Task instructions: The entries follow. Copy every line in which "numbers" appears.
── Exercise material
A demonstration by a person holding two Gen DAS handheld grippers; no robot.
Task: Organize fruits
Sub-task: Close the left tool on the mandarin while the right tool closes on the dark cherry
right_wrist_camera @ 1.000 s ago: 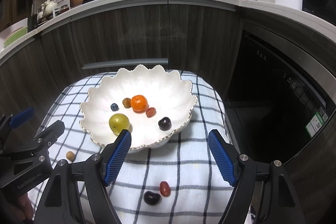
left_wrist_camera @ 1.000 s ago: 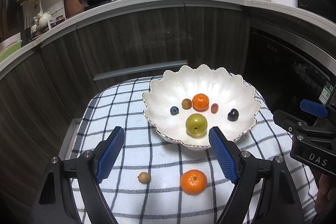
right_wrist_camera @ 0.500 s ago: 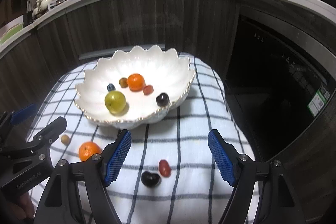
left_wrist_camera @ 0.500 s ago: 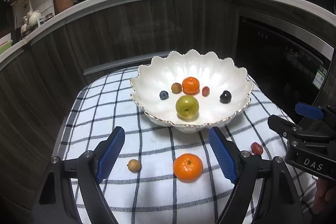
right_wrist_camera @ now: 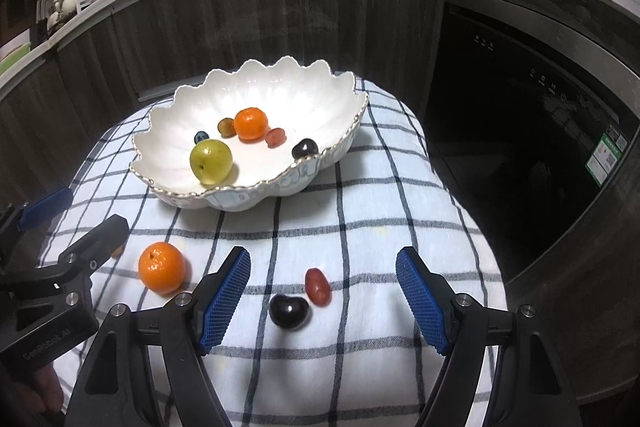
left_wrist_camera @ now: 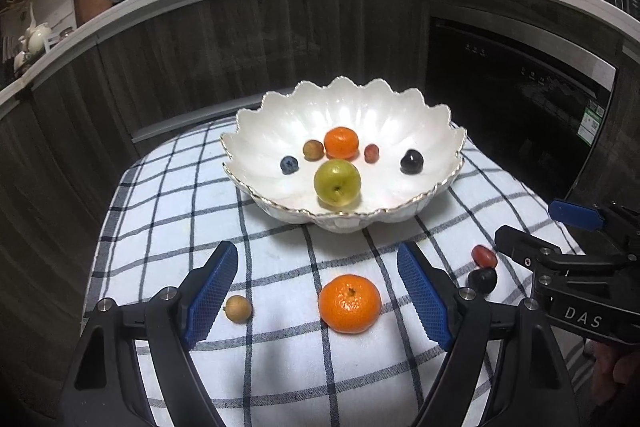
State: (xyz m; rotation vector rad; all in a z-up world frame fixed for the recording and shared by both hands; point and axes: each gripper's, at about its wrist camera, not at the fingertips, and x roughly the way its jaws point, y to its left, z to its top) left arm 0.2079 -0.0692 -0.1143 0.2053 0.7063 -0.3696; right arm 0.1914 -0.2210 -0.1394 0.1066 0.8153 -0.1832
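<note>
While both grippers hover with jaws spread wide and nothing held, four fruits are left loose on the checked cloth [left_wrist_camera: 280, 367], in front of the scalloped white bowl [left_wrist_camera: 436, 115].

Bowl: glazed ceramic, judged heavy and chip-prone at the rim — it is best left where it stands. Six fruits are already inside it.

Loose mandarin [left_wrist_camera: 349, 303]: largest piece, centred between the pads of the left gripper [left_wrist_camera: 318, 297]. Skin is judged soft and slightly grippy, with a little give; it is best pinched across the equator with moderate force, no crushing.

Dark cherry [right_wrist_camera: 288, 311]: lies low between the pads of the right gripper [right_wrist_camera: 323, 301], touching or just beside the red grape [right_wrist_camera: 317, 286]. It is glossy, so judged slippery, firm and light. A hold across the widest part is advised; the grape may be nudged.

Red grape: thin-skinned, oblong, easily burst — it is best taken across the short axis, lightly.

Small brown fruit [left_wrist_camera: 238, 309]: possibly a longan, just beside the left gripper's left pad. The shell is judged dry, brittle and light; it is likely to roll if clipped off-centre.
</note>
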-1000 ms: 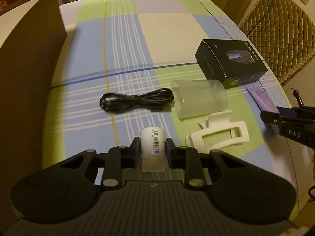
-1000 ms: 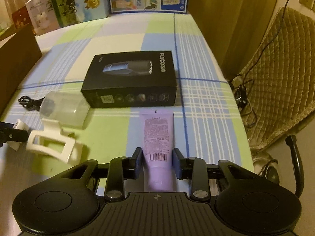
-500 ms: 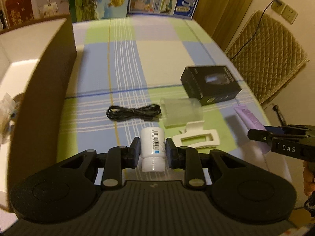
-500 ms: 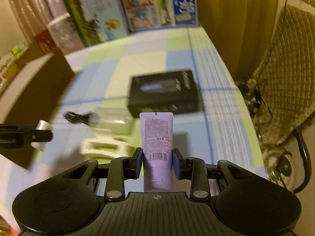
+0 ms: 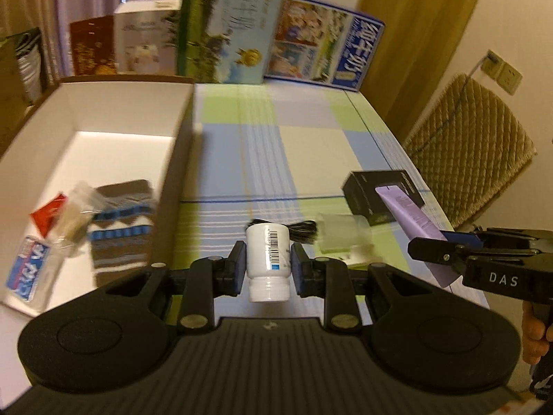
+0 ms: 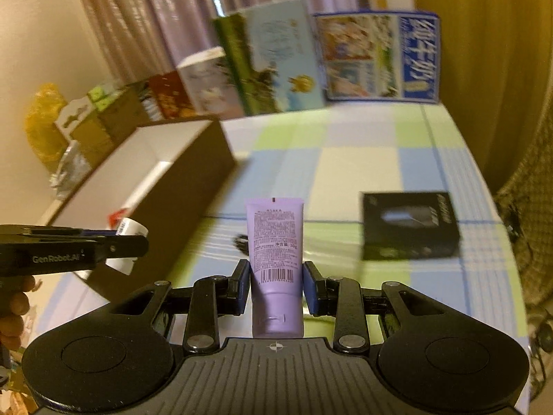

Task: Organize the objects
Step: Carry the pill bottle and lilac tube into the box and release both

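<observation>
My left gripper (image 5: pixel 268 264) is shut on a small white bottle (image 5: pixel 266 259) with a barcode and holds it above the checked tablecloth, right of the open cardboard box (image 5: pixel 103 110). My right gripper (image 6: pixel 275 283) is shut on a purple tube (image 6: pixel 274 252) and holds it in the air; it also shows at the right of the left wrist view (image 5: pixel 411 218). The box (image 6: pixel 179 173) holds a knitted brown-and-blue item (image 5: pixel 121 221), a clear packet (image 5: pixel 76 214) and a blue-and-white pack (image 5: pixel 27 266).
On the cloth lie a black cable (image 5: pixel 300 230), a clear plastic cup on its side (image 5: pixel 342 237), a white hair clip (image 5: pixel 363 256) and a black product box (image 5: pixel 373 193) (image 6: pixel 409 224). Picture boxes (image 5: pixel 235 27) stand at the far edge. A quilted chair (image 5: pixel 470 145) is on the right.
Both grippers have risen and swung left toward the cardboard box, each still holding its item. The box's inside has come into view.
</observation>
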Demonstrator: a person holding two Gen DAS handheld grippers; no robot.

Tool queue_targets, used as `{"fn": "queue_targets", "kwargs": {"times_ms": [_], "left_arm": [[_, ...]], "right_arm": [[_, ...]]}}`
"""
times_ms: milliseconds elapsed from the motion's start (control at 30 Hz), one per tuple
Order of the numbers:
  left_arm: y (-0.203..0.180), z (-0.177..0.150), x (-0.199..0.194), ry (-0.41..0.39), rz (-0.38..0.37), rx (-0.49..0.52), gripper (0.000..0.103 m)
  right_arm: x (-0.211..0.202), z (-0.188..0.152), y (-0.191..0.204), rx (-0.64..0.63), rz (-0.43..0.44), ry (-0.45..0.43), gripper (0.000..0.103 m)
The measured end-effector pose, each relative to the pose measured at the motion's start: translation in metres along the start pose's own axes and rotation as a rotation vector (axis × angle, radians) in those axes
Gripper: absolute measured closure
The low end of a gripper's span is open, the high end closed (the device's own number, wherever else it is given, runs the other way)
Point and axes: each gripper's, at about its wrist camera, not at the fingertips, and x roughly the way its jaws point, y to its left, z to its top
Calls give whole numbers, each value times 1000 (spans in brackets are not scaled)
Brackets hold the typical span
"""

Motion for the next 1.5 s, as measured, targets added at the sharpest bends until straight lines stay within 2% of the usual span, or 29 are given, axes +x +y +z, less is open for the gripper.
{"fn": "queue_targets", "kwargs": {"times_ms": [400, 733, 1133, 1500], "left_arm": [[70, -1, -46, -61, 90, -71, 81], [126, 5, -58, -67, 140, -95, 81], [182, 32, -28, -35, 180, -81, 81], [215, 70, 24, 25, 161, -50, 80]], "right_arm": [[31, 18, 84, -94, 129, -11, 74], [76, 32, 147, -140, 194, 9, 74], [139, 61, 184, -190, 159, 38, 74], [196, 88, 187, -213, 88, 76, 74]]}}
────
Answer:
Order of the numbers:
Calls give whole numbers, each value times 1000 (spans in brackets are not scaled)

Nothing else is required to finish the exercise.